Los agrovecindarios surgen como la respuesta rentable y ecológica a la expansión descontrolada de las ciudades

Las ciudades son hoy las mayores responsables del calentamiento global, pero un grupo de expertos en Brasil está demostrando que el problema puede ser la solución. El «agrovecindario» propone borrar la frontera entre lo rural y lo urbano, creando comunidades que no solo consumen recursos, sino que restauran la naturaleza y generan rentabilidad económica.

EL AGROVECINDARIO 🏙️🌿

Un nuevo modelo urbano para el siglo XXI

EL MODELO ACTUAL (Insostenible)
  • Genera el 70% de las emisiones globales.
  • Provoca islas de calor e inundaciones.
  • Desconecta a las personas de sus alimentos.
LA PROPUESTA (Agrovecindario)
  • Regenera tierras degradadas y acuíferos.
  • Integra viviendas con cultivos forestales.
  • Ofrece seguridad alimentaria y rentabilidad.

Dato PNUMA sobre Inversión Global:

Por cada $1 en soluciones naturales, se gastan $30 en inversiones que dañan el planeta.

Actualmente, las ciudades y pueblos albergan a más de la mitad de la población mundial y son responsables de aproximadamente el 70% de las emisiones de gases de efecto invernadero que impulsan la crisis climática. La mala planificación urbana ha derivado en inundaciones, islas de calor y escasez de agua, alejando cada vez más a las personas de sus fuentes de alimento. Ante este escenario, Marcia Mikai y su equipo en Pentagrama Proyectos en Sostenibilidad y Regeneración están implementando un modelo disruptivo en Brasil: el barrio agroecológico.

Más que un barrio jardín

La propuesta se está probando en metrópolis como São Paulo, Brasilia y Curitiba, donde la expansión urbana suele devorar tierras agrícolas y bosques.
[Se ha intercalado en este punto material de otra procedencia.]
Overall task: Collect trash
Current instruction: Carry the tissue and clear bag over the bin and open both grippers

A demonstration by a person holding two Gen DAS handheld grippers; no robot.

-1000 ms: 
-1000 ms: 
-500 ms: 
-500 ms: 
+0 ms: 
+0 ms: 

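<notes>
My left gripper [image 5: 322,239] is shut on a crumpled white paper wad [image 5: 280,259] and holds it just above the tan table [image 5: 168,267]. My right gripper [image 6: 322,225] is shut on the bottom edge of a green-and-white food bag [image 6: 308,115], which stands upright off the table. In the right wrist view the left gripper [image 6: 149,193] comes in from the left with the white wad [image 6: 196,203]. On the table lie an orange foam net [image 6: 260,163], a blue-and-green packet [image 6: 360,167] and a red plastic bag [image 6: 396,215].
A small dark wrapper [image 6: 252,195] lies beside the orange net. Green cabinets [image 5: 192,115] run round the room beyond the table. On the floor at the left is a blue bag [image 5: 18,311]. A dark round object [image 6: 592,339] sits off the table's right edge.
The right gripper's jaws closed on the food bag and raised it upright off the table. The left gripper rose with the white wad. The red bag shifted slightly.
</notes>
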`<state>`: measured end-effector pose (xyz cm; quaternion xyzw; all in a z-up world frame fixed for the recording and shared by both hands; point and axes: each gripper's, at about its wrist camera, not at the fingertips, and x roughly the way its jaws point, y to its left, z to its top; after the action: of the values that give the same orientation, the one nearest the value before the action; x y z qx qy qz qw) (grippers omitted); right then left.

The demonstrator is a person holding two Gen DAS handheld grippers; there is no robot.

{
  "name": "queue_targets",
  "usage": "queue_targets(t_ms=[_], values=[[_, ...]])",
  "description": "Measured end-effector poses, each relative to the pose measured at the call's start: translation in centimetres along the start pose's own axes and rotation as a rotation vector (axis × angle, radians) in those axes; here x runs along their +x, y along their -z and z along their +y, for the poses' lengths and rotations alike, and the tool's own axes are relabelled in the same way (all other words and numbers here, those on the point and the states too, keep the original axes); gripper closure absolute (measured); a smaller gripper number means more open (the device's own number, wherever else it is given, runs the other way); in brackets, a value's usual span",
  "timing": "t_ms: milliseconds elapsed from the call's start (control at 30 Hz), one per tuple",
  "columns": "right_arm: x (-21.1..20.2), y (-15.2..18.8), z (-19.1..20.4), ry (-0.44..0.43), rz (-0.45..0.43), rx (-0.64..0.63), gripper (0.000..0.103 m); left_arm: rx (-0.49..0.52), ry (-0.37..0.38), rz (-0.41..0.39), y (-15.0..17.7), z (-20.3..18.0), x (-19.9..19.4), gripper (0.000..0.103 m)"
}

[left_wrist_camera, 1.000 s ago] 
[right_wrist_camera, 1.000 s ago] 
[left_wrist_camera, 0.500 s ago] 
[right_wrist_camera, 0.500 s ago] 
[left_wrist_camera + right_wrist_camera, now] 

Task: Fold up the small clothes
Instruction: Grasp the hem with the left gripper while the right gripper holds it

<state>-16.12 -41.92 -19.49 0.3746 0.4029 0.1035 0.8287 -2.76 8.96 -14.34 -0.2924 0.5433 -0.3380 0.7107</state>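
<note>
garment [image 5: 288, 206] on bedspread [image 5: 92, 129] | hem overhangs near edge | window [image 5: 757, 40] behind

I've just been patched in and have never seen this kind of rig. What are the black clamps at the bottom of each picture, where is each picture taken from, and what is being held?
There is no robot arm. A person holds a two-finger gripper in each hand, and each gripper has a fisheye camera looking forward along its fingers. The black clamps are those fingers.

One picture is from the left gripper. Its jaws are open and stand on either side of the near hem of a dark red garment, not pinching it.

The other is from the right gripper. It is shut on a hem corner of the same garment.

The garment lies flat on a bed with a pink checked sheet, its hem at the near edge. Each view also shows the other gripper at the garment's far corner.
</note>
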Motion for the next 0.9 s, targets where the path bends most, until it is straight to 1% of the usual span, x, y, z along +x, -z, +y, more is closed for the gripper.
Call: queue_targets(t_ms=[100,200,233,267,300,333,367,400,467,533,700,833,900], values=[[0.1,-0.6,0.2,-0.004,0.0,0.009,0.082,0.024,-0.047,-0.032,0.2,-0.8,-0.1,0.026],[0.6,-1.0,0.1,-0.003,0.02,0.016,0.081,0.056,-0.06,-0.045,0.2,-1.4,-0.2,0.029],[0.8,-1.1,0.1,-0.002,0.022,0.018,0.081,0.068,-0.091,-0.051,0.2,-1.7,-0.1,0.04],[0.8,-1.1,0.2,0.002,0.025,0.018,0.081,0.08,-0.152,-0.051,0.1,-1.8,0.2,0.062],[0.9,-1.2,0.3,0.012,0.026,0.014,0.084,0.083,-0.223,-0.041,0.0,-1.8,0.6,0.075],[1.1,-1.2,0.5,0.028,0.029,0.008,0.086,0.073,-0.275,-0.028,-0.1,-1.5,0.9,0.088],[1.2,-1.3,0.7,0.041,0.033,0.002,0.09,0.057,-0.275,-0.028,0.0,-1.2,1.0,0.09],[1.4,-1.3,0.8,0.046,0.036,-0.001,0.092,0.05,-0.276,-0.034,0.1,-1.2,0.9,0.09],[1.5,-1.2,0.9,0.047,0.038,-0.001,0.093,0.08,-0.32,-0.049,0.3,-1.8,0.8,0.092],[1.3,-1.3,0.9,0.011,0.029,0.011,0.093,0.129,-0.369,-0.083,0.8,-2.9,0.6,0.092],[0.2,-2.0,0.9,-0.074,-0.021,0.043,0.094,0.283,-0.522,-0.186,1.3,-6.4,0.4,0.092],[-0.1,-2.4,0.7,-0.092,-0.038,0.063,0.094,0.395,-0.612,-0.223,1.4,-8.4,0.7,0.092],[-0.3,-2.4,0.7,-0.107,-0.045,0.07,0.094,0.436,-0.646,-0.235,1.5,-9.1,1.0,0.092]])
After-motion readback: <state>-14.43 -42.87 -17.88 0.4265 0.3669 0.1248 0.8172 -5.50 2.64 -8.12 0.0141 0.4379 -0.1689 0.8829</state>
El modelo de Mikai busca detener este crecimiento depredador regenerando tierras degradadas —muchas veces abandonadas tras el pastoreo intensivo— para combinar prácticas forestales sostenibles con edificios de uso mixto y centros de educación ambiental.

No se trata solo de estética. Estas zonas funcionan como esponjas naturales: refrescan la temperatura ambiente, reducen el riesgo de inundaciones al ralentizar el flujo del agua y reabastecen los acuíferos subterráneos. Además, convierten el crecimiento urbano en una herramienta de acción climática activa al absorber carbono de la atmósfera.

© Belterra/Bo Wang | Exposición de productos agroforestales en el sur de Bahía, Brasil: manzana, plátano y cacao.

La rentabilidad de lo verde

Mikai, quien lleva décadas estudiando los modelos financieros de los sistemas agroforestales, derriba el mito de que la sostenibilidad es costosa. «Una de las cosas que descubrí en mi investigación es que los barrios agroecológicos pueden ser muy rentables», asegura.

El atractivo para los residentes es inmediato: seguridad alimentaria y espacios comunes de calidad. «Los vemos como lugares donde jóvenes, mayores, ricos y personas con bajos ingresos conviven y se integran», afirma Mikai, convencida de que esta visión «romántica» puede convertirse en una realidad tangible.

© Belterra/Renato Stockler | Equipo de agroforestería trabajando en el cultivo de cacao en el sur de Bahía, Brasil.

El iceberg financiero

Este cambio de paradigma cuenta con el respaldo de datos globales. Un informe reciente del Programa de las Naciones Unidas para el Medio Ambiente (PNUMA) revela una disparidad alarmante: el dinero destinado a inversiones que dañan el planeta (como energía fósil y construcción tradicional) es 30 veces superior al que se invierte en soluciones positivas como los barrios ecológicos.

Ivo Mulder, director de financiación climática del PNUMA, advierte que esta «financiación negativa» que hoy impulsa las economías terminará hundiéndolas si no se cambia el rumbo. Mulder aboga por dejar de ver la naturaleza como algo que debe estar en «parques nacionales vallados» y empezar a integrarla en la vida cotidiana para blindar a las ciudades contra climas extremos.

© Belterra/Renato Stockler | Mantenimiento del sistema de agroforestación en el sur de Bahía, Brasil.

Un futuro incubado en Brasil

El proyecto de Pentagrama cuenta con el apoyo de BioCidades Empreendedoras, un programa del PNUMA que incuba a 50 emprendedores que buscan soluciones de resiliencia climática. En un mundo marcado por la incertidumbre geopolítica y el pesimismo, imaginar ciudades productivas y verdes no es solo una necesidad ambiental, sino una estrategia para lograr una economía próspera y una mayor productividad social.